Assuming the population incidence of an adverse event is 10% or higher, a sample size of 16 patients had a probability of 82% of observing at least one adverse event. All enrolled patients were included in the intent-to-treat (ITT) population. A secondary endpoint of the study was to determine the HI response rate in the erythroid cell line (HI-E) by the IWG MDS criteria (2006) in the ITT and efficacy-evaluable (EE) populations. All enrolled patients who received any amount of ezatiostat in combination with lenalidomide treatment were included in the safety analysis. Patients who received at least two cycles of ezatiostat in combination with lenalidomide treatment and for whom an HI response assessment was completed were included in the EE population.

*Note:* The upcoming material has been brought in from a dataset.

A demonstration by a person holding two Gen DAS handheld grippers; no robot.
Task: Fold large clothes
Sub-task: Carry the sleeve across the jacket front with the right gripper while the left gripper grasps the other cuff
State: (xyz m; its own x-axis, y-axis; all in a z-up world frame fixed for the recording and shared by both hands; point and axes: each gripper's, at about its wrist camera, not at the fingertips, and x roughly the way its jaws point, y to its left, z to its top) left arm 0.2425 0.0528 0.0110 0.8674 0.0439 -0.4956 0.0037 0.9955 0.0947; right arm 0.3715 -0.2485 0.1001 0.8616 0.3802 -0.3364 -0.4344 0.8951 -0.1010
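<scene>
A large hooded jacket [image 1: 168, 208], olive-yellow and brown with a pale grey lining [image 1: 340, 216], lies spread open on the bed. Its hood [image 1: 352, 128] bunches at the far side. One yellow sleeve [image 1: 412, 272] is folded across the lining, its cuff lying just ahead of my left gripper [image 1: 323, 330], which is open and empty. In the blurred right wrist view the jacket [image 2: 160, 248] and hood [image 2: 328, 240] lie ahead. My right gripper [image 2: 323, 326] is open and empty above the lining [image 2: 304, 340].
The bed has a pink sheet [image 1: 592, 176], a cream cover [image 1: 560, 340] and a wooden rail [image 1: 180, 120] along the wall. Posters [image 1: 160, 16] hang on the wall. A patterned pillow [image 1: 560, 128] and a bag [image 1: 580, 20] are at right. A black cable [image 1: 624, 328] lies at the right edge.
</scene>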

All investigator-determined responses were independently reviewed and confirmed. Efficacy analyses were performed in the ITT and the EE populations by the two dose groups. Exact binomial 95% confidence intervals were provided for response rates. Duration of response was estimated by Kaplan-Meier method. HI-E is defined in the IWG 2006 criteria as RBC-transfusion-dependent patients who experience a clinically significant transfusion reduction by ≥ 4 units from baseline over 8 weeks after the initiation of study treatments (given for Hgb < 9.0 g/dL); RBC transfusion independence is defined as no RBC transfusions required over an 8-week period. Time to HI-E response was calculated from the day of the initiation of study treatment to the end day of the 8-week period when an HI-E was declared. Time to RBC-transfusion independence was calculated from the day of the initiation of study treatment to the end day of an 8-week period free of transfusions. Duration of HI-E response was calculated from the end day of the 8-week period when an HI-E was declared to the first day when an HI-E criterion was no longer met. Duration of RBC-transfusion independence was calculated from the last day after an 8-week period free of transfusions to the date an RBC transfusion was required. These duration-of-response definitions pertained only when transfusion reduction or independence had been sustained beyond 8 weeks, per IWG 2006 criteria.
The safety of ezatiostat in combination with lenalidomide was evaluated by determining the frequency, severity (NCI − CTCAE v3.0), and causal relationship(s) of AEs that occurred during the treatment period and follow-up period of 30 days from the last administration of study drug treatment(s). The incidence and percentage of AEs related to study treatment, as judged by investigators, was reported by total daily dose levels of ezatiostat in combination with lenalidomide.